Village in West Bank, Palestine

Al-Ramadin (الرماضين) is a Palestinian village located 24 kilometers southwest of Hebron and includes the smaller village of 'Arab al-Fureijat to the southeast. The village is part the Hebron Governorate in the southern West Bank. According to the Palestinian Central Bureau of Statistics, the two villages had a combined population of 4,150 in 2017. The principal families are al-Sho'ur, al-Zagharna, al-Fureijat, al-Daraghmeh, al-Raghmat, al-Mlihat and al-Masamra.

Al-Ramadin and 'Arab al-Fureijat were established by Bedouins who fled their traditional homeland in the vicinity of Beersheba in the Negev for the suburbs of ad-Dhahiriya.
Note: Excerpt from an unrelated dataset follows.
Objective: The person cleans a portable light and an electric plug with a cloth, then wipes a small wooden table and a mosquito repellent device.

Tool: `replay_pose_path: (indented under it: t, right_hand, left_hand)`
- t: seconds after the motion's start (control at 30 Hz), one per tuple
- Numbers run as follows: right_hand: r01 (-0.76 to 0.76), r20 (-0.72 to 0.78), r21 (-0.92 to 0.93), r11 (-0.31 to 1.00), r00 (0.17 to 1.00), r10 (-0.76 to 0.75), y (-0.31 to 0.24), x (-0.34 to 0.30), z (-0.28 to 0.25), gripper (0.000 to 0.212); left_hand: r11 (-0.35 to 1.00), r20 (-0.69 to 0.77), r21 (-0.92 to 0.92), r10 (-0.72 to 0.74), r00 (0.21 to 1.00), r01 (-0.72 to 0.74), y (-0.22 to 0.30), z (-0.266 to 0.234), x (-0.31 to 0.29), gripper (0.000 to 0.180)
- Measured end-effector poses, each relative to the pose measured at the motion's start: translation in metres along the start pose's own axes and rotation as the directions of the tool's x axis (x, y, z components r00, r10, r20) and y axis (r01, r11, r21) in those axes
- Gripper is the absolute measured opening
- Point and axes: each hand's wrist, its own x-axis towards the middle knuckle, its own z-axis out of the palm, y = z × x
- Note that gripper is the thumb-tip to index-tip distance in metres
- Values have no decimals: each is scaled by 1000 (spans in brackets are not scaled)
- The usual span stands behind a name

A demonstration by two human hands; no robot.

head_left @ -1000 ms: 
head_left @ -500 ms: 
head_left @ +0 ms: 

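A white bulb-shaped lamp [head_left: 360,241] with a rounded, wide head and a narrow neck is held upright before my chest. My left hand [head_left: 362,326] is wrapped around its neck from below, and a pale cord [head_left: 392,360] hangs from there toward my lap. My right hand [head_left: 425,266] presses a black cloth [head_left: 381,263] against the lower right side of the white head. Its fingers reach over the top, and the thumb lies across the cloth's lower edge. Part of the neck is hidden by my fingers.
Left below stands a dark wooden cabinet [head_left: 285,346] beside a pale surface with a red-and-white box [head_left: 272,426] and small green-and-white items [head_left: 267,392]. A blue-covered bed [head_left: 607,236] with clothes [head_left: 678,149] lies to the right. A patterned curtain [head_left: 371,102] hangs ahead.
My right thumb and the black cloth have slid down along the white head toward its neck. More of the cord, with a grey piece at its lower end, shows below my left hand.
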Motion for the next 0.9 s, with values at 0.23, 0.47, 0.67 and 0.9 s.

The name "al-Ramadin" derives from "Ramadan," the patriarch of the main Bedouin tribe that founded the modern village after the 1948 Arab-Israeli War. A nine-member village council was appointed by the Palestinian Authority to administer al-Ramadin and Arab al-Fureijat in 1997.

There are three active mosques in al-Ramadin, as well as three historic Christian edifices, including the al-Fadi Monastery and al-Asela Church. The primary health care facilities for the village are designated by the Ministry of Health as level 2.